Task item: In the listing below, locate the line that contains "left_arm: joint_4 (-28" and the line that contains "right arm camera". Restate word for word those two lines and every line between them, and nothing else.
---------- Data provided ----------
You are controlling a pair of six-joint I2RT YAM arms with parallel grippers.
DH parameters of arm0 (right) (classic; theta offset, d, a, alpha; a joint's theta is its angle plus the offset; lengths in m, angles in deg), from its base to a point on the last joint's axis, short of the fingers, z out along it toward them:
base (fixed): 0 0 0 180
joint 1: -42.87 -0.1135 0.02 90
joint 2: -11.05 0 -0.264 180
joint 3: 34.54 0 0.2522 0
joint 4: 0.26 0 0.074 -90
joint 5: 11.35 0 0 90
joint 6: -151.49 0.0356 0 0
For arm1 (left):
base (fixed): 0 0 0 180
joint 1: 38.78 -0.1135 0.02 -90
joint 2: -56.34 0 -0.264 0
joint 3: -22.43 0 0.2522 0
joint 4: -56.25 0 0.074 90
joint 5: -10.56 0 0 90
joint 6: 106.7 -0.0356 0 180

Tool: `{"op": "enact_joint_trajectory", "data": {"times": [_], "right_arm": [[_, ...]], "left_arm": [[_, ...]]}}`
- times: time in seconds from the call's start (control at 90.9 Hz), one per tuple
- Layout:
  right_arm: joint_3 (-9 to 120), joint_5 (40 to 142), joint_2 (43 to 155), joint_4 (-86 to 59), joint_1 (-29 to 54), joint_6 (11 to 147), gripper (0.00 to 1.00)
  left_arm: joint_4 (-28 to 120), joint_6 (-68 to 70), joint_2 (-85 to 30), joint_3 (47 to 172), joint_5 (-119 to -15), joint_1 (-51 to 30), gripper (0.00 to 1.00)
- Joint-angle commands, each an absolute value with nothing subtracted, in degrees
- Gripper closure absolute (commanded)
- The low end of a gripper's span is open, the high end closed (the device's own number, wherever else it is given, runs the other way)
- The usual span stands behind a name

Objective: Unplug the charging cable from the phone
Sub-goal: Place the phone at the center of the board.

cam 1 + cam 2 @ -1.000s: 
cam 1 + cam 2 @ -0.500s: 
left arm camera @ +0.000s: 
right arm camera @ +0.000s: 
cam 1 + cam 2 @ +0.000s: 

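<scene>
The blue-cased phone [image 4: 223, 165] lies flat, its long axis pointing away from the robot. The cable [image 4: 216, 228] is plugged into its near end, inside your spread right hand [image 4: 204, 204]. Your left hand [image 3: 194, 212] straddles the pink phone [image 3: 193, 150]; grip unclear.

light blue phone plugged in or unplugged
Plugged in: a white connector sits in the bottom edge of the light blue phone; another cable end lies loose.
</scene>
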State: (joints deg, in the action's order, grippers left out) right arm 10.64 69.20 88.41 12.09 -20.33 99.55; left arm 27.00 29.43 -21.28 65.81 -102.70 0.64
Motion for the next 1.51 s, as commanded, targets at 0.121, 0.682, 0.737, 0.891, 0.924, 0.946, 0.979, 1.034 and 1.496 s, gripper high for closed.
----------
Solution to this problem:
  left_arm: joint_4 (-28 to 120), joint_6 (-68 to 70), joint_2 (-85 to 30), joint_3 (47 to 172), joint_5 (-119 to -15), joint_1 (-51 to 30), gripper (0.00 to 1.00)
- Joint-angle commands, each an absolute value with nothing subtracted, in degrees
- Gripper closure absolute (commanded)
- The low end of a gripper's span is open, the high end closed (the device's own number, wherever else it is given, runs the other way)
- The usual span stands behind a name

Objective: Unplug the charging cable from the phone
Sub-goal: Place the phone at the center of the board.

cam 1 + cam 2 @ -1.000s: 
cam 1 + cam 2 @ -0.500s: 
left arm camera @ +0.000s: 
right arm camera @ +0.000s: 

The exercise requires no additional content.